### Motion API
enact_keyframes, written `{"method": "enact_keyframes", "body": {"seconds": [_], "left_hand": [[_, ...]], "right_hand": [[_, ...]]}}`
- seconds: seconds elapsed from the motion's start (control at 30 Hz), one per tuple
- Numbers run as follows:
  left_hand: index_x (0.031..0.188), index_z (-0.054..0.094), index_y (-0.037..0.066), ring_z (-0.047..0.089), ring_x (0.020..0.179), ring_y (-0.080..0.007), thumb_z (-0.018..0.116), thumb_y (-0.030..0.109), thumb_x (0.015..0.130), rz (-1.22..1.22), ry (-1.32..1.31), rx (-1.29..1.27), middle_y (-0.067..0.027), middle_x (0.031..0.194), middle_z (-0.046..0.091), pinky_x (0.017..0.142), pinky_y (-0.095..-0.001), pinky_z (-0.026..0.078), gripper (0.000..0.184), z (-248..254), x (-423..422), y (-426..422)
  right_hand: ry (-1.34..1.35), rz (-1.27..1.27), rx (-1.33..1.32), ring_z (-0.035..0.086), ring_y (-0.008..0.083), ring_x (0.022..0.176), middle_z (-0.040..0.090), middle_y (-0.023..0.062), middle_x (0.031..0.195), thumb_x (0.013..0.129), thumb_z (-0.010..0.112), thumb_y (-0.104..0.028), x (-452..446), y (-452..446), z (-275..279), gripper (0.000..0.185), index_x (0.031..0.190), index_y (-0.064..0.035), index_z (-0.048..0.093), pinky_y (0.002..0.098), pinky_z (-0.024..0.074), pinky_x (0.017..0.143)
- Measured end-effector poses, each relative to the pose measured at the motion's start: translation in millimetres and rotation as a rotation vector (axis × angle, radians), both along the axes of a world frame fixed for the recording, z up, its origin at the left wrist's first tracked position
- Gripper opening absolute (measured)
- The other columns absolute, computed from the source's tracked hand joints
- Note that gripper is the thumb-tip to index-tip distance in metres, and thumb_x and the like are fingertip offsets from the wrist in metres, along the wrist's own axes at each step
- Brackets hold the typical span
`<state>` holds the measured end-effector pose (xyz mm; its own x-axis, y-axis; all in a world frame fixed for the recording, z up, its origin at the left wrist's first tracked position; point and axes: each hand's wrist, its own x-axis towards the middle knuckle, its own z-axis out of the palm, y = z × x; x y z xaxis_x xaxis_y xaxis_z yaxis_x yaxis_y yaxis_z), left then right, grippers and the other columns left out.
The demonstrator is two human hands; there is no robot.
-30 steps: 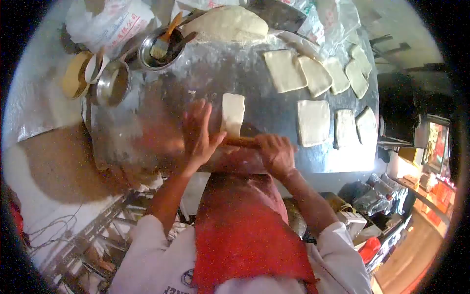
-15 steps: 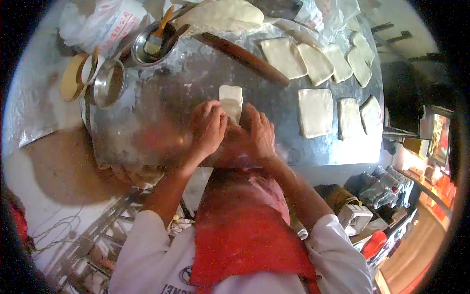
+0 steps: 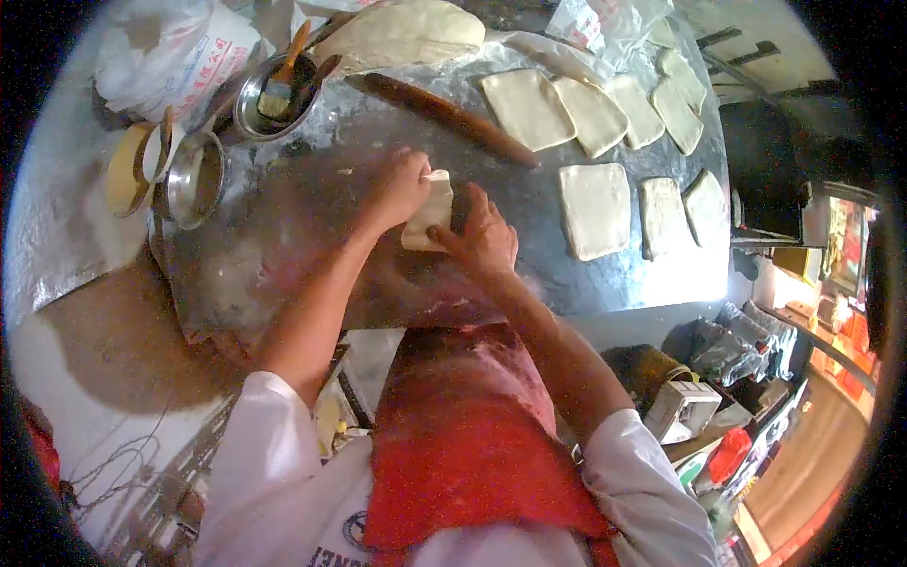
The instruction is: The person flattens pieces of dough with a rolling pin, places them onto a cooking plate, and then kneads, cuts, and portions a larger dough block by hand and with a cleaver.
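Observation:
A small rectangular piece of dough (image 3: 432,215) lies on the metal worktop in front of me. My left hand (image 3: 400,192) is closed at its far left corner, with the fingertips pinching the top edge. To the right of the dough is my right hand (image 3: 484,236), its thumb resting on the near part of the piece and its fingers apart. A dark wooden rolling pin (image 3: 444,115) lies slantwise beyond both hands.
Several flattened dough pieces (image 3: 594,212) lie on the right of the worktop. A big dough lump (image 3: 406,38) sits at the back. On the left stand a metal pot (image 3: 248,113) holding a brush (image 3: 277,94), and a metal bowl (image 3: 196,180). Plastic bags (image 3: 179,61) stand behind.
My left hand has moved away from me to the dough's far edge. My right hand has shifted slightly left, its thumb now on the dough. The view has shifted a little.

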<state>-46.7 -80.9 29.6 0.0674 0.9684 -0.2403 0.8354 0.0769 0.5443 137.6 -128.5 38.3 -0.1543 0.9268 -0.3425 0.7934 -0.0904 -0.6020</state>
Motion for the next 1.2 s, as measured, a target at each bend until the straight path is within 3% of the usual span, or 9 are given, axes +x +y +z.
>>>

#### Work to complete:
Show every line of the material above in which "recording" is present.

#### Answer below:
- Measured end-effector poses, each relative to the pose measured at the motion's start: translation in millimetres and rotation as a rotation vector (axis × angle, radians), both along the axes of a world frame fixed for the recording, z up, its origin at the left wrist's first tracked position
`<state>` holds the measured end-effector pose (xyz mm; its own x-axis, y-axis; all in a world frame fixed for the recording, z up, its origin at the left wrist's first tracked position; point and axes: each hand's wrist, its own x-axis towards the middle knuckle, its own z-axis out of the palm, y = z × x; x y z xaxis_x xaxis_y xaxis_z yaxis_x yaxis_y yaxis_z), left then right, grippers and the other columns left out.

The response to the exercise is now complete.